There was no sense in our family, that this was coming, and yet I remember sitting here in Dublin during the Cuban Missile Crisis, and my father being desperately afraid. I asked him what was happening, I’d seen the priests running up and down the corridors, in the classrooms whispering to each other.
There was a great sense of fear and my dad said, ‘I think there might be a war’, and I said ‘Will we be in it?’, and he said ‘It doesn’t matter, it’ll be the last war’.
I’m telling you now, things are worse.
I know afterwards you’ll come up and say: ‘Bob give it a rest, you know, it’s not that bad.’ It is. It is.
We don’t need 1914 again. And where will it be? Your country? Is it Syria? Is it Gaza? Is it Ukraine where, once again, another country can just walk in, and we do very little about it. Is it Afghanistan? Thank God there were no black flags at the OYW Summit for those murderers in IS.
Where is it? Where is the little spark that, for no reason at all, will set off the next conflagration?

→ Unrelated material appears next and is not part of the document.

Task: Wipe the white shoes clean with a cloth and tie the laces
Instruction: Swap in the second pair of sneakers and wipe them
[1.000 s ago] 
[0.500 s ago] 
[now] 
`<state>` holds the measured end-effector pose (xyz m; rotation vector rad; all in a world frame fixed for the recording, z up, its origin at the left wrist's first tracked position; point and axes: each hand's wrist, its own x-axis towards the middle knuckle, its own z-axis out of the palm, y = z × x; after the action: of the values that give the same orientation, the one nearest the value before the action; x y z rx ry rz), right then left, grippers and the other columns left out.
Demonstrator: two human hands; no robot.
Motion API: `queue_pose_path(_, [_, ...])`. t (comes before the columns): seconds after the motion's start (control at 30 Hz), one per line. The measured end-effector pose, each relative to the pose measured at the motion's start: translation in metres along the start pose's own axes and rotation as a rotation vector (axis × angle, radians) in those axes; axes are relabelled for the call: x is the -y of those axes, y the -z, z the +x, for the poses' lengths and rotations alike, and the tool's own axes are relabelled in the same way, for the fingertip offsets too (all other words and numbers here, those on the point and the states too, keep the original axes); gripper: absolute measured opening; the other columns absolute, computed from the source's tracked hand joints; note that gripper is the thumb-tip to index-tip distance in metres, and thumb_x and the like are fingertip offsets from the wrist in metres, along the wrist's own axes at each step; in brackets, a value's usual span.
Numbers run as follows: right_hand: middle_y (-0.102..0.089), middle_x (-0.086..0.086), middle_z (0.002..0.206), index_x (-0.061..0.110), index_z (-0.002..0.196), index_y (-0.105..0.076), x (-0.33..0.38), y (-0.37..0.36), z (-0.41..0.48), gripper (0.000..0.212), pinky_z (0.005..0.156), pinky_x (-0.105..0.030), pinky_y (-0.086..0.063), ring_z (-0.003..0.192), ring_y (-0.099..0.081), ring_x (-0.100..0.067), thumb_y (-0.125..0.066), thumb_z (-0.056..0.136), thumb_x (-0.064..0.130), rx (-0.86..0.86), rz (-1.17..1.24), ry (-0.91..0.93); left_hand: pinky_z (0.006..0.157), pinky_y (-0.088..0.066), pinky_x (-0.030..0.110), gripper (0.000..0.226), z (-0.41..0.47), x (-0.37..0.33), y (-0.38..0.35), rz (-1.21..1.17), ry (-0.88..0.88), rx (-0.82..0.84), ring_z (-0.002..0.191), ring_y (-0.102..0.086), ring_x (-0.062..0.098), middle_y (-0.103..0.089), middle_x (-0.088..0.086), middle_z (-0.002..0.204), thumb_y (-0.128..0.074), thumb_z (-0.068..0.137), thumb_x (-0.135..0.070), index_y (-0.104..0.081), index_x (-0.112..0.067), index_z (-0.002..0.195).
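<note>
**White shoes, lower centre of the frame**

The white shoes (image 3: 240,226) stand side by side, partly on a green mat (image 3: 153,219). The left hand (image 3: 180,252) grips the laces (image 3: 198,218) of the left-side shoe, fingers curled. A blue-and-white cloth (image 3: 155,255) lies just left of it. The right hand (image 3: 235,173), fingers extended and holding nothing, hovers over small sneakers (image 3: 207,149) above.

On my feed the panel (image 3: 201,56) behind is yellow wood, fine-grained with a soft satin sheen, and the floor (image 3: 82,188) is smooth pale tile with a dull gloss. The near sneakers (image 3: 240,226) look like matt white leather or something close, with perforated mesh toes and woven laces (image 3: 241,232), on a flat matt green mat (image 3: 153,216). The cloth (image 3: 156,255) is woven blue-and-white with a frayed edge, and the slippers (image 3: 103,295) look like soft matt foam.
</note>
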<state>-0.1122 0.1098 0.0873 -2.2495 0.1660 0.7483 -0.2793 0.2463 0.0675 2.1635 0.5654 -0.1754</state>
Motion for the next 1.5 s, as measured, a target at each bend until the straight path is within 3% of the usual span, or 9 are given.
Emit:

The great Irish poet of the twentieth century was W.B. Yeats, possibly the greatest poet in the world of the twentieth century, and he wrote one of the most terrifying poems ever written in the English language, it was called The Second Coming and he wrote it just after the conflagration of the first war which killed 250,000 young Irish boys and women.
He saw it happening again, he saw the ruins of what we had made and destroyed. It’s happening again. There is not one person here who will probably disagree with me, they might put it differently, but we are at a critical moment.
There are roughly 170 million people who directly are descended from the Irish and still we leave, we’re too small to really sustain the numbers of us, and that’s true of the world right now.
But in this tiny island, Ireland, as you may know from your own news, we are no strangers to civil strife.
We know economic devastation and growth, we know about state and religious corruption, we know all the things that affect other countries, we know about brutes who were our leaders, we know about no leadership.
We know that you cannot be a leader and be a thug, you cannot be a leader and be a brute. And we know about the lack of leadership in the great democracies.
Where are the leaders of Europe? Where, when an ex-Chancellor of Germany sips Putin’s filthy champagne, and takes his dirty money, and is once again a German chancellor complicit in the invasion of the Ukraine.
No shame. No shame.
We have to imagine what all these things that we have in our back pocket, these services that have been invented, possibly the greatest invention in the history of mankind, we have to understand what it means, what greater communication means, what it is we’re going to communicate.
Why the great new companies of the future, of this supposed golden age, your Facebooks, your Googles, your Amazons, your Apples, are no different to companies of the past. Monopolists who seek to sell you, if you let them, where the state believes that it can intrude in your life and monitor everything you say or do.
I don’t want that world. Never have. There’s too much wrong.
What are we doing about Sierra Leone? A country just beginning to breathe, and because they’re poor, they die. Like back in the eighties when myself and Ali Hewson and her husband, and a bunch of us got together to talk about what was happening in Africa and the great African famines.
They were not dying of hunger, they were dying because they had no money to get food because the state had no systems, because it had no money.
They are not dying of this filthy little virus in West Africa.
They are dying because they are poor. I don’t like that. That cannot stand. We must think. We must find a way through the terrible situation we’ve blocked ourselves into.
And we must navigate an elegant, intellectual path to a newer freedom.
But our time is gone.
If you don’t do it, there’s a problem.